- ACTIVITY: An exact copy of the data is required. No picture may appear in it.

########

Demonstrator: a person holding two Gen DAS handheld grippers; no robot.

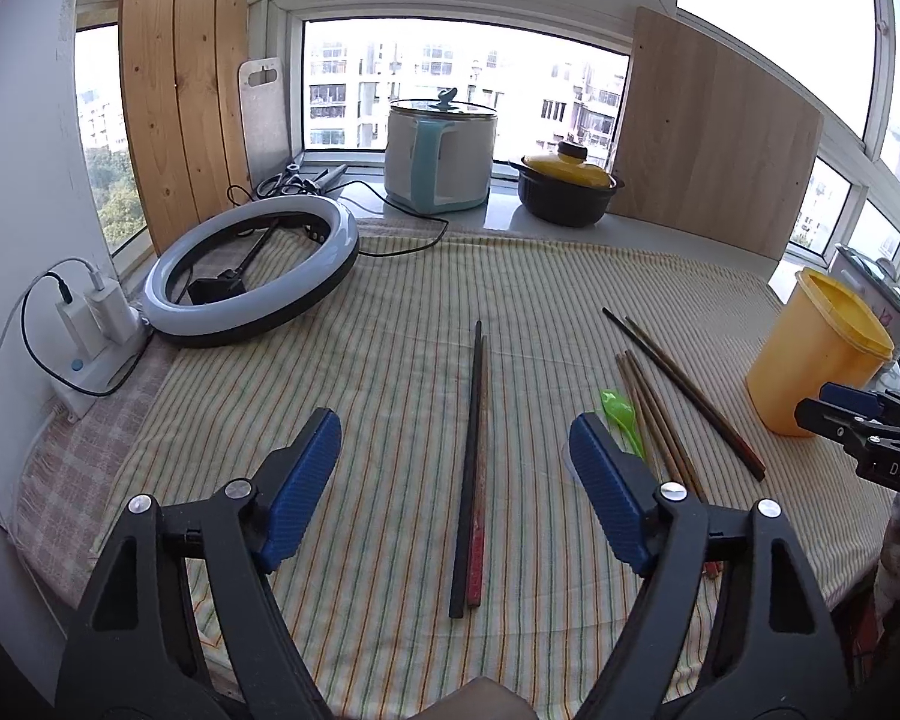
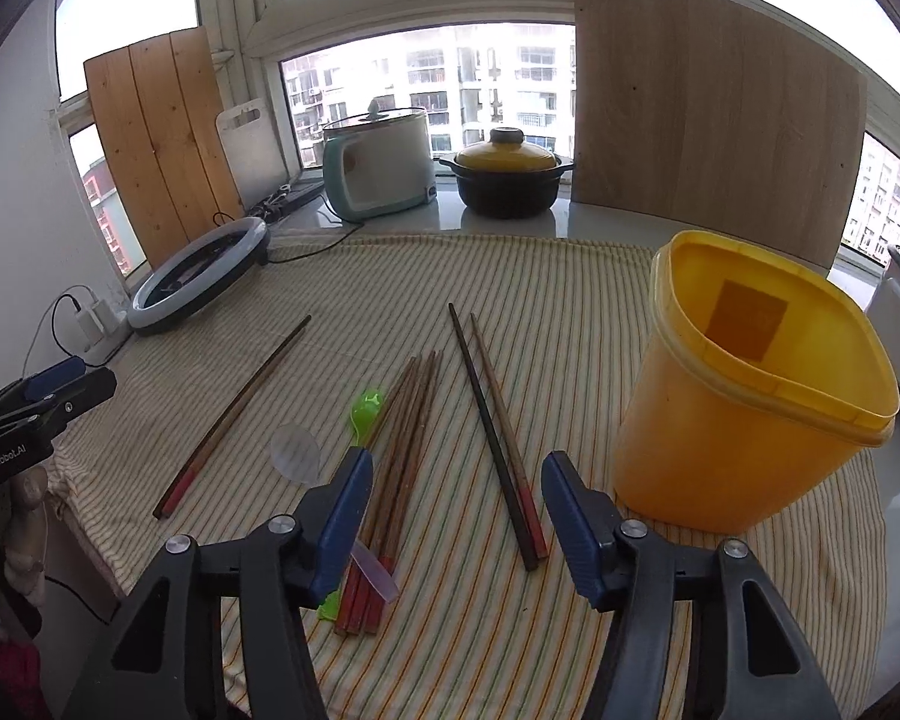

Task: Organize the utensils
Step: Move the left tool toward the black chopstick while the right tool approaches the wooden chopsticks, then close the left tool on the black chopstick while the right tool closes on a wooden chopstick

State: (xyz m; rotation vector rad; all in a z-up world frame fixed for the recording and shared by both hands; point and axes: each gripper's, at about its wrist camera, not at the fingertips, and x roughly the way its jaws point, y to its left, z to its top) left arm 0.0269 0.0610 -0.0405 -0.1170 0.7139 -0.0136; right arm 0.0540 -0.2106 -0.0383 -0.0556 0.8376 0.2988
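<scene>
The left gripper [image 1: 455, 456] is hovering with jaws spread wide and nothing in them, straddling one pair of chopsticks [image 1: 473, 474] lying on the striped cloth [image 1: 390, 312] covering the bench. The right gripper [image 2: 456, 504] is likewise gaping wide above the cloth, between a bundle of chopsticks [image 2: 399, 468] and another pair [image 2: 498, 438]. A green spoon [image 2: 366, 411] is lying just beside the bundle. The yellow container [image 2: 744, 402] is standing upright to the right. "GenRobot.AI" is showing on the left gripper's body, "DAS" on the right's.
</scene>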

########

- TASK ANSWER:
Demonstrator: a person holding two Gen DAS handheld grippers; no robot.


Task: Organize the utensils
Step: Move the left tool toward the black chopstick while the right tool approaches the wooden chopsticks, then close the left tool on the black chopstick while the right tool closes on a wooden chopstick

State: (xyz m; rotation vector rad; all in a z-up world frame fixed for the recording and shared by both hands; point and axes: each gripper's, at about its wrist camera, not at the fingertips, and x roughly the way its jaws point, y to its left, z to its top) left arm 0.0269 0.0610 -0.0405 -0.1170 0.7139 -0.0136; right arm 0.0540 -0.2106 -0.0383 -0.0556 0.8376 0.2988
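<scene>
The left gripper [image 1: 455, 456] is hovering with jaws spread wide and nothing in them, straddling one pair of chopsticks [image 1: 473, 474] lying on the striped cloth [image 1: 390, 312] covering the bench. The right gripper [image 2: 456, 504] is likewise gaping wide above the cloth, between a bundle of chopsticks [image 2: 399, 468] and another pair [image 2: 498, 438]. A green spoon [image 2: 366, 411] is lying just beside the bundle. The yellow container [image 2: 744, 402] is standing upright to the right. "GenRobot.AI" is showing on the left gripper's body, "DAS" on the right's.
</scene>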

Nothing more remains to be done for this exercise.